▶ What is required
The reply should contain the full listing exactly as written and no pictures at all.
Segment Start: Provided data
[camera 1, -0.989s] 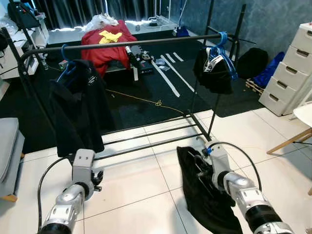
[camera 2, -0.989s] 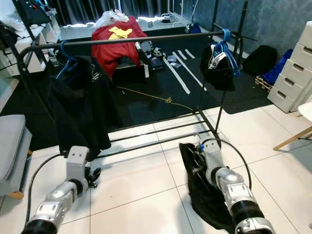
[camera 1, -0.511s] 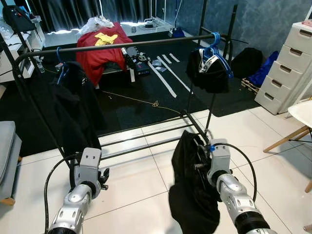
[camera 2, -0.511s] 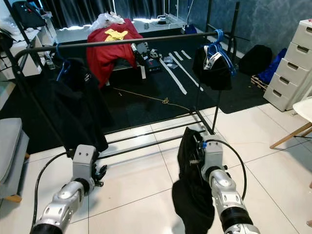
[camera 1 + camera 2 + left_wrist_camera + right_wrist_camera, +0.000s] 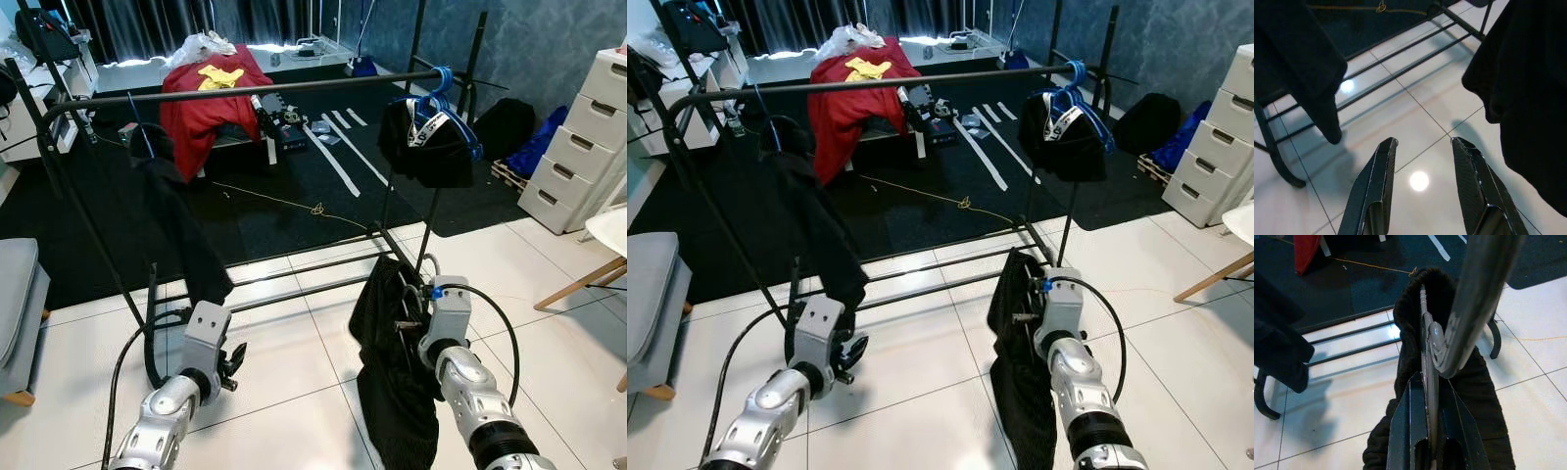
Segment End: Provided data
▶ Exercise output
[camera 1, -0.989s] 
[camera 2, -0.989s] 
[camera 1, -0.511s] 
[camera 2, -0.511s] 
[camera 1 + camera 2 + left_wrist_camera + right_wrist_camera, +0.000s] 

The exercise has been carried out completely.